Reach responds: LGBTIQ COMMUNITY

April 2019

Our work

Reach has been in operation for 25 years and has delivered workshops to thousands of young people every year since 1996. Reach delivers youth led workshops to young people across Australia in schools and the community. Our work is 100% designed by young people to enable others to discover their identity and make sense of experiences so they can build resilience and confidence in their capacity to reach their potential. In all these workshops we break down barriers and give young people tools and skills to understand themselves and others. Reach aims to provide a safe and positive environment for young people to explore their thoughts and feelings and build acceptance of difference for all participants.

The issue

Young people who do not identify as heterosexual often experience prejudice, discrimination and are frequently marginalised or excluded from mainstream descriptors, opportunities and lack a sense of belonging. This continues to lead to serious consequences for their wellbeing, mental health, peer and family relationships and personal safety.

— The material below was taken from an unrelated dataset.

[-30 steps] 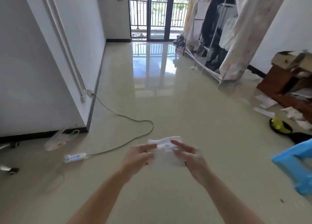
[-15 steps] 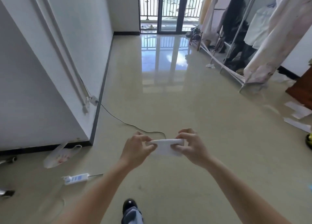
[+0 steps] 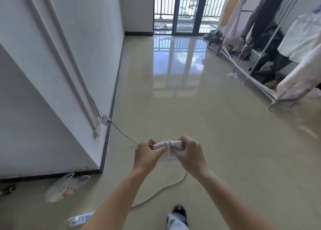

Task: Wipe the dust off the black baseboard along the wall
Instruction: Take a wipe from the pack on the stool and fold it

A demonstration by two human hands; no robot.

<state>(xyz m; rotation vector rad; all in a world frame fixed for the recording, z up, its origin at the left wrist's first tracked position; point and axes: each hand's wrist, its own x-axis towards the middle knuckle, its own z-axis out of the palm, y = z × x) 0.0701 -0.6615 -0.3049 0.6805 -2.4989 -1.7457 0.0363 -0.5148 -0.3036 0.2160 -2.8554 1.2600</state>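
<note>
A folded white cloth (image 3: 167, 147) hangs between my two hands in front of me, above the floor. My left hand (image 3: 147, 153) pinches its left end with thumb and curled fingers. My right hand (image 3: 190, 151) grips its right end with fingers curled round it. The black baseboard (image 3: 113, 97) runs along the foot of the white wall at my left, from the near corner away to the balcony door. A second stretch of black baseboard (image 3: 52, 175) runs left from that corner. Both hands are well clear of the baseboard, to its right.
A grey cable (image 3: 125, 136) leaves a wall socket (image 3: 105, 120) and loops over the glossy floor to a power strip (image 3: 80, 219). A plastic bag (image 3: 64, 186) lies by the corner. A clothes rack (image 3: 271, 44) with hanging garments stands at the right. My shoe (image 3: 178, 212) shows below.
I have walked forward toward the wall corner. The cloth went from spread open to folded small and bunched between both hands.
</note>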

In particular:

  • A large number of LGBTI people hide their sexuality or gender identity when accessing services (34 per cent), at social and community events (42 per cent) and at work (39 per cent).[1] Young people aged 16 to 24 years are most likely to hide their sexuality or gender identity.[2]
  • LGBTI young people report experiencing verbal homophobic abuse (61 per cent), physical homophobic abuse (18 per cent) and other types of homophobia (9 per cent), including cyberbullying, graffiti, social exclusion and humiliation.[3]
  • 80 per cent of homophobic bullying involving LGBTI young people occurs at school and has a profound impact on their well-being and education.[4]
  • Gay, lesbian, bisexual and transgender people are three times more likely to experience depression compared to the broader population.[5]
  • Around 61 per cent of same-sex attracted and gender-questioning young people said they experienced verbal abuse because of their sexuality, while 18 per cent reported experiencing physical abuse. Young men (70 per cent) and gender-questioning young people (66 per cent) were more likely than young women (53 per cent) to experience verbal abuse.[13]

Our position

Equality and freedom from discrimination are fundamental human rights that belong to all people, regardless of sexual orientation, gender identity or because they are intersex. We strive to ensure that young people can safely explore their sexuality and gender identity should they choose to in Reach workshops at school and in the community. We will actively promote inclusion and acceptance of those who identify as LGBTIQ.

We will not support or align Reach with organisations or individuals who foster discrimination against people who identify as LGBTIQ.